Taking the square root of both sides.

[nothing]

Let unity be 1/1 as c.
Let A represent any identity displaced from c
whose constituency is s/t seeking to unify.

A = s/t
A → 1/1
A = 1/t, s/1
±√A = ±√1/t, s/±√1
√A= (+1/t, -1/t), (s/+1, s/-1)
A = √(+1/t, -1/t), √(s/+1, s/-1)

Valid?

 

[MarkFL]

Can you elaborate on:

"whose constituency is s/t seeking to unify" ?

 

[HallsofIvy]

That's all you didn't understand?

I am puzzled by "Let unity be 1/1 as c", and "Let A represent any identity displaced from c".

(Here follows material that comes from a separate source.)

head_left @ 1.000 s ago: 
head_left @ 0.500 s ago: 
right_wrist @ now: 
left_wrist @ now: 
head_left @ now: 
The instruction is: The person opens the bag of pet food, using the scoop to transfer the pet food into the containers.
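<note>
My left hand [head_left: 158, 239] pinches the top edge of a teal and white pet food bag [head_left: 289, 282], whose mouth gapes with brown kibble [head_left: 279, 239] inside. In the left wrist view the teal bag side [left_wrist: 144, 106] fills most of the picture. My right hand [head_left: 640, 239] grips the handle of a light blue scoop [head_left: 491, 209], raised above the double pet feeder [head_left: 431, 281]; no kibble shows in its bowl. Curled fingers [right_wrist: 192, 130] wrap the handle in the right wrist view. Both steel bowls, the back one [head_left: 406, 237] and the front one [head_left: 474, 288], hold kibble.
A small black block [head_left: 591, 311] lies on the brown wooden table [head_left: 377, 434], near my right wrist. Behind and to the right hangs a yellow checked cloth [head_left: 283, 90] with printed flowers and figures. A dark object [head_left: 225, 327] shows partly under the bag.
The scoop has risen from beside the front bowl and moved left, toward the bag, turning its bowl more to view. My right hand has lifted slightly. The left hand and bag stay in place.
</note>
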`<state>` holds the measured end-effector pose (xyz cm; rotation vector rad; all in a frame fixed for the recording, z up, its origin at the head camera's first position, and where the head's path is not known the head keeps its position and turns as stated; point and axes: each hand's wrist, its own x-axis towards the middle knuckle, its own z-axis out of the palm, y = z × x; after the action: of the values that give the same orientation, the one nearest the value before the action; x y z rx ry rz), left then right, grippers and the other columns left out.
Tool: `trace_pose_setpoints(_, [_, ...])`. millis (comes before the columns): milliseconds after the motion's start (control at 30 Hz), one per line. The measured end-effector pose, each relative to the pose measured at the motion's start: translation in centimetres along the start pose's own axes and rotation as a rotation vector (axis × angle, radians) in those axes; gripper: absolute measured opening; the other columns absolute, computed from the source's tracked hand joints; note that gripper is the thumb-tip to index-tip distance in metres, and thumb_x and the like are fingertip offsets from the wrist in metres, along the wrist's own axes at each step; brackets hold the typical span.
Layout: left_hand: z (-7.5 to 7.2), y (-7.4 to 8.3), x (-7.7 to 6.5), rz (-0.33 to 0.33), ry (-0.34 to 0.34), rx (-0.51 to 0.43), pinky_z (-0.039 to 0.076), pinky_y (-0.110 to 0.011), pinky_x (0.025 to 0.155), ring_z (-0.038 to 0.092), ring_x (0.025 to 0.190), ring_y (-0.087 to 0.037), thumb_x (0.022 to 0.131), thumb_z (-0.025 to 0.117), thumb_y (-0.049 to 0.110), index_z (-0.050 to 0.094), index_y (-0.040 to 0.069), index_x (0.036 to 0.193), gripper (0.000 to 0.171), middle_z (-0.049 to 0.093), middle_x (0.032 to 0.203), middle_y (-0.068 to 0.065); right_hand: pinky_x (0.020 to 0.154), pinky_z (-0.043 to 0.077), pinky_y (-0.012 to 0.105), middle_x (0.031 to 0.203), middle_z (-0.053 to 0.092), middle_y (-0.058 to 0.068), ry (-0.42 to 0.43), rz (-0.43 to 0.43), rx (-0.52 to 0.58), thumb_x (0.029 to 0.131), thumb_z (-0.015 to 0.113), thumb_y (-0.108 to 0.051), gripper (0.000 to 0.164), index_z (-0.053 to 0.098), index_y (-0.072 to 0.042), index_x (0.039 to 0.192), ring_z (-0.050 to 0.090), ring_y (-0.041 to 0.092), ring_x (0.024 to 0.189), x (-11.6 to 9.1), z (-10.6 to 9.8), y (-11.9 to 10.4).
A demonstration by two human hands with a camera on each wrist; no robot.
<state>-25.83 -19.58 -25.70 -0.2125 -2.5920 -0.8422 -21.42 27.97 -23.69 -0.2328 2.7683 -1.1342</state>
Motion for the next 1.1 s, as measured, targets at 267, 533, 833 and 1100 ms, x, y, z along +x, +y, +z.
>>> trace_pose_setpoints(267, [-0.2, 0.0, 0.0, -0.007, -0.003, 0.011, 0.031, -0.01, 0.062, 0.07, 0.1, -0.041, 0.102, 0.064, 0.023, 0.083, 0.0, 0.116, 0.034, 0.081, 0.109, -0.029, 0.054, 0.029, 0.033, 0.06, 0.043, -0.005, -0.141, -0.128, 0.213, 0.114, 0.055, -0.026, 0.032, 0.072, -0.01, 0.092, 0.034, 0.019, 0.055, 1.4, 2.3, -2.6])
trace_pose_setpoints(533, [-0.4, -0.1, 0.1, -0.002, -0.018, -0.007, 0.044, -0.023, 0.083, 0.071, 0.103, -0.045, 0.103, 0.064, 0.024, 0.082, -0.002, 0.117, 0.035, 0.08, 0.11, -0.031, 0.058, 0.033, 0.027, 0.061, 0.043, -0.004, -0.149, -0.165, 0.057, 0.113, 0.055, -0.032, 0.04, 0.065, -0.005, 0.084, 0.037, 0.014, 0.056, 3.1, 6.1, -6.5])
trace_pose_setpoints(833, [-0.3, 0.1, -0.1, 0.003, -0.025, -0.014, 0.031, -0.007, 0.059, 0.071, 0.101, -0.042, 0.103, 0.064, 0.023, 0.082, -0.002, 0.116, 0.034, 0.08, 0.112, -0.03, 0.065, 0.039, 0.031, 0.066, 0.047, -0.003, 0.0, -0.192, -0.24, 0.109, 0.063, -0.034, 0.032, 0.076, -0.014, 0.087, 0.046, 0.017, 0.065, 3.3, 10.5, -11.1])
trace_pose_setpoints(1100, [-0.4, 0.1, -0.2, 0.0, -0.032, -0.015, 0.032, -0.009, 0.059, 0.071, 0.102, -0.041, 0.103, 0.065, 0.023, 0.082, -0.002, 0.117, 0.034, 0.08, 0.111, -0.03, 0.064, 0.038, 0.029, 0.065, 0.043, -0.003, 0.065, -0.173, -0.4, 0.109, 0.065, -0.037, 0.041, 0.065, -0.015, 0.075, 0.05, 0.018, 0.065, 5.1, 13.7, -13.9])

And I don't understand how "A= s/t" leads to "A= 1/t, s/1". Is that "." supposed to indicate a product?

 

[JeffM]

Let unity be 1/1 as c.
Let A represent any identity displaced from c
whose constituency is s/t seeking to unify.

A = s/t
A → 1/1
A = 1/t, s/1
±√A = ±√1/t, s/±√1
√A= (+1/t, -1/t), (s/+1, s/-1)
A = √(+1/t, -1/t), √(s/+1, s/-1)

Valid?

Because your language does not make much sense in English, we do not know what you are trying to ask.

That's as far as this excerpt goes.